Exercise prompt = Every entry below must be copied exactly, with nothing left out.

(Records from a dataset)
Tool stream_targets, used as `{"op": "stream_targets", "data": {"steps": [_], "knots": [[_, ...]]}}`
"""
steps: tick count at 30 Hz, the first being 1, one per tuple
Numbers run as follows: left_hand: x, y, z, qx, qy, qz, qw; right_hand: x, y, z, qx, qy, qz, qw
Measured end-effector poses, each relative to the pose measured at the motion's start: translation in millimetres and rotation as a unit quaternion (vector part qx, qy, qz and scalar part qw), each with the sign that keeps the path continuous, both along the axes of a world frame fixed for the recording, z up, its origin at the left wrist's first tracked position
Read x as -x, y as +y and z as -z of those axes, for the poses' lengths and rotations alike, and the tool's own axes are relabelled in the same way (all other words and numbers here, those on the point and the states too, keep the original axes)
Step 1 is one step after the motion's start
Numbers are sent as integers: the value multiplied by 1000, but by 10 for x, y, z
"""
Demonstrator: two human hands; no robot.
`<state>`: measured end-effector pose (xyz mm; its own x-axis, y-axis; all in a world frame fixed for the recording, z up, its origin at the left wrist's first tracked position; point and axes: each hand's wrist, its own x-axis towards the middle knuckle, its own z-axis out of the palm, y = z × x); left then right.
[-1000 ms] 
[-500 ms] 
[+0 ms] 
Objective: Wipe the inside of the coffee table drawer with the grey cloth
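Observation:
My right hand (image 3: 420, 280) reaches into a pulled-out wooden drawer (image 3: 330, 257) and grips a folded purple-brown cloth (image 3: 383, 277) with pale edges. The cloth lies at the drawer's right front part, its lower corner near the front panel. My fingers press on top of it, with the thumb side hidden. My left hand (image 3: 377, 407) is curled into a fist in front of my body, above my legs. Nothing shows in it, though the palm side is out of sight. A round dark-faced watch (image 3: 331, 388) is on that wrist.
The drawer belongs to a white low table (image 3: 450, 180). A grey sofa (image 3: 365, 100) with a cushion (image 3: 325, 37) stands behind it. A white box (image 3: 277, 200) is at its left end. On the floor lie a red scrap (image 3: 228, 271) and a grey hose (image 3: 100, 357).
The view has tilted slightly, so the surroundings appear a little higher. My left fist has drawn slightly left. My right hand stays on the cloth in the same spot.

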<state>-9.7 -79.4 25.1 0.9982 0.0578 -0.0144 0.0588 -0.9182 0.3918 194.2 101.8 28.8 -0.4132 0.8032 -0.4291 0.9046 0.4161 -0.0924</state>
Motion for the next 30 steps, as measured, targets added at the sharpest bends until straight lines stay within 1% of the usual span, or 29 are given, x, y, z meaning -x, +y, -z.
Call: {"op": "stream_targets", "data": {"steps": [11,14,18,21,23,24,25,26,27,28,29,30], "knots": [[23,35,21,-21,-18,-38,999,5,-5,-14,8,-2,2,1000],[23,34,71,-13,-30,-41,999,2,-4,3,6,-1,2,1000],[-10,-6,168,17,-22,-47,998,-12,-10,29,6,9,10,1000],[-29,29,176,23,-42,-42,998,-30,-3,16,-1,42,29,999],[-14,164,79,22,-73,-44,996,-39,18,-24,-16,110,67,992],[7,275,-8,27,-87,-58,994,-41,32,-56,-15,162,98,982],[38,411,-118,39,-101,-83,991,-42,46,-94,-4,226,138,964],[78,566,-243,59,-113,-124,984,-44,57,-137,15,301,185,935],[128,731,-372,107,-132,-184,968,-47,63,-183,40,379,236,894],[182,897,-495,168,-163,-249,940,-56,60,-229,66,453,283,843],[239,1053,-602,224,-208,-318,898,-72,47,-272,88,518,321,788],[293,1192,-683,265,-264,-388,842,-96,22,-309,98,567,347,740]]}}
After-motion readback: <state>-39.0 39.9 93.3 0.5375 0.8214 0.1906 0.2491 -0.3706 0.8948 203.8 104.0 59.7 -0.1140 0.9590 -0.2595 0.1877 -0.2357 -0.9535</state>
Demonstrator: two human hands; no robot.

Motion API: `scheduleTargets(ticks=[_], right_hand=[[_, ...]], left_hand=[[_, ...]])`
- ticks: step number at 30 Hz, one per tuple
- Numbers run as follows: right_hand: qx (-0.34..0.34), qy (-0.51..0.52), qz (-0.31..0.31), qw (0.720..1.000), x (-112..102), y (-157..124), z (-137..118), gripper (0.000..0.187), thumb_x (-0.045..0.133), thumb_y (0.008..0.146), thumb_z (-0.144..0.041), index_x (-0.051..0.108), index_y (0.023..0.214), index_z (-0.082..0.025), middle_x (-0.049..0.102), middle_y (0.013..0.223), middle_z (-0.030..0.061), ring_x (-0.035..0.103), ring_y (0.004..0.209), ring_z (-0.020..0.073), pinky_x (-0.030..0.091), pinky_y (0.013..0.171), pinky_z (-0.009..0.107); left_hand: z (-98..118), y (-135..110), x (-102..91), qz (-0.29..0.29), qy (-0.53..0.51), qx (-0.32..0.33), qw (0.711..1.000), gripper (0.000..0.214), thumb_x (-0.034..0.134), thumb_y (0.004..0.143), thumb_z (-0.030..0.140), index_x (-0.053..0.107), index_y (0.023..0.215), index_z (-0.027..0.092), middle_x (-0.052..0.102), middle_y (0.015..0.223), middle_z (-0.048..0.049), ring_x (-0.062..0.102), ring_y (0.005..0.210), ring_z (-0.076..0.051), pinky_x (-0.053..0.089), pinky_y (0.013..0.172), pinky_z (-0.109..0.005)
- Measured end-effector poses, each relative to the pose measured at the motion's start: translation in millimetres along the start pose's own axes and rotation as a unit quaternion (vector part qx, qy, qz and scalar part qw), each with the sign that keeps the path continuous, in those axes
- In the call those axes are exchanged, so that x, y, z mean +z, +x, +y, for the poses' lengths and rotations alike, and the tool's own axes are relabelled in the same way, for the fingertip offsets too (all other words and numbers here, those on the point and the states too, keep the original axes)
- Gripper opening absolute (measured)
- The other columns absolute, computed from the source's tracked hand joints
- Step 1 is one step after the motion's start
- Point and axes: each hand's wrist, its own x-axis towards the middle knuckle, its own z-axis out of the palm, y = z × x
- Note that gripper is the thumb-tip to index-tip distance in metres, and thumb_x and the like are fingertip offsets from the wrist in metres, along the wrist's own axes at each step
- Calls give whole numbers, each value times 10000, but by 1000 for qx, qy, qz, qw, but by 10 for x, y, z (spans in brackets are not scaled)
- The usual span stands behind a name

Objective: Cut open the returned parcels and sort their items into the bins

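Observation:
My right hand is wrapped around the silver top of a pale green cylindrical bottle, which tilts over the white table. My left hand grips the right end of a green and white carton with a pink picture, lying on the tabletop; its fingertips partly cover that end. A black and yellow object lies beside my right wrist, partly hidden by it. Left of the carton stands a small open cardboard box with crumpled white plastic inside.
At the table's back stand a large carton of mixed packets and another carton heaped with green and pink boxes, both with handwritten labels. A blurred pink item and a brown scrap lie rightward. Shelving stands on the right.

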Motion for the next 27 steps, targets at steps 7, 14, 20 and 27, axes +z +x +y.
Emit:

Output of the exercise =
Tool stream_targets, used as `{"op": "stream_targets", "data": {"steps": [_], "knots": [[_, ...]]}}`
"""
steps: tick count at 30 Hz, the first being 1, one per tuple
Numbers run as follows: left_hand: x, y, z, qx, qy, qz, qw; right_hand: x, y, z, qx, qy, qz, qw
Measured end-effector poses, each relative to the pose measured at the motion's start: translation in millimetres and rotation as a unit quaternion (vector part qx, qy, qz and scalar part qw), each with the sign that keeps the path continuous, both along the axes of a world frame fixed for the recording, z up, its origin at the left wrist's first tracked position
Read x as -x, y as +y and z as -z of those axes, for the poses' lengths and rotations alike, and the tool's own axes are relabelled in the same way (all other words and numbers here, those on the point and the states too, keep the original axes)
Step 1 is one step after the motion's start
Numbers are sent as integers: the value multiplied by 1000, but by 10 for x, y, z
"""
Demonstrator: two human hands; no robot.
`<state>`: measured end-effector pose (xyz mm; its own x-axis, y-axis; all in a world frame fixed for the recording, z up, its origin at the left wrist's first tracked position; point and axes: each hand's wrist, its own x-axis towards the middle knuckle, its own z-axis out of the palm, y = z × x); left then right.
[-1000 ms] 
[-500 ms] 
[+0 ms] 
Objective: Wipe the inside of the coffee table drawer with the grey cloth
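Observation:
My right hand (image 3: 420, 280) reaches into a pulled-out wooden drawer (image 3: 330, 257) and grips a folded purple-brown cloth (image 3: 383, 277) with pale edges. The cloth lies at the drawer's right front part, its lower corner near the front panel. My fingers press on top of it, with the thumb side hidden. My left hand (image 3: 377, 407) is curled into a fist in front of my body, above my legs. Nothing shows in it, though the palm side is out of sight. A round dark-faced watch (image 3: 331, 388) is on that wrist.
The drawer belongs to a white low table (image 3: 450, 180). A grey sofa (image 3: 365, 100) with a cushion (image 3: 325, 37) stands behind it. A white box (image 3: 277, 200) is at its left end. On the floor lie a red scrap (image 3: 228, 271) and a grey hose (image 3: 100, 357).
The view has tilted slightly, so the surroundings appear a little higher. My left fist has drawn slightly left. My right hand stays on the cloth in the same spot.
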
<state>-9.7 -79.4 25.1 0.9982 0.0578 -0.0144 0.0588 -0.9182 0.3918 194.2 101.8 28.8 -0.4132 0.8032 -0.4291 0.9046 0.4161 -0.0924</state>
Motion for the next 30 steps, as measured, targets added at the sharpest bends until straight lines stay within 1% of the usual span, or 29 are given, x, y, z meaning -x, +y, -z.
Call: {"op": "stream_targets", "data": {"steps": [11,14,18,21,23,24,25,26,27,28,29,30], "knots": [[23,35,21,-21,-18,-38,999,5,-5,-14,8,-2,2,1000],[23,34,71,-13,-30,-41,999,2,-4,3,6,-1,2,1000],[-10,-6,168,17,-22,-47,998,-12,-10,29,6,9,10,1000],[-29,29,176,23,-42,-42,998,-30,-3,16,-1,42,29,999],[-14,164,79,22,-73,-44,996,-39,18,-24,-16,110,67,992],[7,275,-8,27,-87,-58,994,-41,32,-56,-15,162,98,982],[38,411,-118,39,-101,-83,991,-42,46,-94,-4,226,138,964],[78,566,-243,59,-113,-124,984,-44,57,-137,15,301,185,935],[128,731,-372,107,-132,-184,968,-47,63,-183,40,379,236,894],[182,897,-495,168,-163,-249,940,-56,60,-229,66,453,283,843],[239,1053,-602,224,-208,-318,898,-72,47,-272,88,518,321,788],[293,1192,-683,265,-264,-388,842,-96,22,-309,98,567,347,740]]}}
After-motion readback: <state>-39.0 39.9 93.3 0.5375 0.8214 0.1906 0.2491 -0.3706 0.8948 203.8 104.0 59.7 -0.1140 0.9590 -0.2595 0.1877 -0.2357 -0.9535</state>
Demonstrator: two human hands; no robot.

Motion API: `scheduleTargets(ticks=[_], right_hand=[[_, ...]], left_hand=[[_, ...]])`
- ticks: step number at 30 Hz, one per tuple
- Numbers run as follows: right_hand: qx (-0.34..0.34), qy (-0.51..0.52), qz (-0.31..0.31), qw (0.720..1.000), x (-112..102), y (-157..124), z (-137..118), gripper (0.000..0.187), thumb_x (-0.045..0.133), thumb_y (0.008..0.146), thumb_z (-0.144..0.041), index_x (-0.051..0.108), index_y (0.023..0.214), index_z (-0.082..0.025), middle_x (-0.049..0.102), middle_y (0.013..0.223), middle_z (-0.030..0.061), ring_x (-0.035..0.103), ring_y (0.004..0.209), ring_z (-0.020..0.073), pinky_x (-0.030..0.091), pinky_y (0.013..0.171), pinky_z (-0.009..0.107); left_hand: z (-98..118), y (-135..110), x (-102..91), qz (-0.29..0.29), qy (-0.53..0.51), qx (-0.32..0.33), qw (0.711..1.000), gripper (0.000..0.214), thumb_x (-0.034..0.134), thumb_y (0.004..0.143), thumb_z (-0.030..0.140), index_x (-0.053..0.107), index_y (0.023..0.215), index_z (-0.027..0.092), middle_x (-0.052..0.102), middle_y (0.015..0.223), middle_z (-0.048..0.049), ring_x (-0.062..0.102), ring_y (0.005..0.210), ring_z (-0.076..0.051), pinky_x (-0.053..0.089), pinky_y (0.013..0.172), pinky_z (-0.109..0.005)
- Measured end-effector poses, each relative to the pose measured at the motion's start: translation in millimetres along the start pose's own axes and rotation as a unit quaternion (vector part qx, qy, qz and scalar part qw), each with the sign that keeps the path continuous, in those axes
- In the call those axes are exchanged, so that x, y, z mean +z, +x, +y, for the poses' lengths and rotations alike, and the tool's own axes are relabelled in the same way, for the fingertip offsets too (all other words and numbers here, those on the point and the states too, keep the original axes)
- Gripper opening absolute (measured)
- The other columns absolute, computed from the source's tracked hand joints
- Step 1 is one step after the motion's start
- Point and axes: each hand's wrist, its own x-axis towards the middle knuckle, its own z-axis out of the palm, y = z × x
- Note that gripper is the thumb-tip to index-tip distance in metres, and thumb_x and the like are fingertip offsets from the wrist in metres, along the wrist's own axes at each step
- Calls give whole numbers, each value times 10000, but by 1000 for qx, qy, qz, qw, but by 10 for x, y, z (spans in brackets are not scaled)
- The usual span stands behind a name

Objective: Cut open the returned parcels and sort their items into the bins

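Observation:
My right hand is wrapped around the silver top of a pale green cylindrical bottle, which tilts over the white table. My left hand grips the right end of a green and white carton with a pink picture, lying on the tabletop; its fingertips partly cover that end. A black and yellow object lies beside my right wrist, partly hidden by it. Left of the carton stands a small open cardboard box with crumpled white plastic inside.
At the table's back stand a large carton of mixed packets and another carton heaped with green and pink boxes, both with handwritten labels. A blurred pink item and a brown scrap lie rightward. Shelving stands on the right.
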
Motion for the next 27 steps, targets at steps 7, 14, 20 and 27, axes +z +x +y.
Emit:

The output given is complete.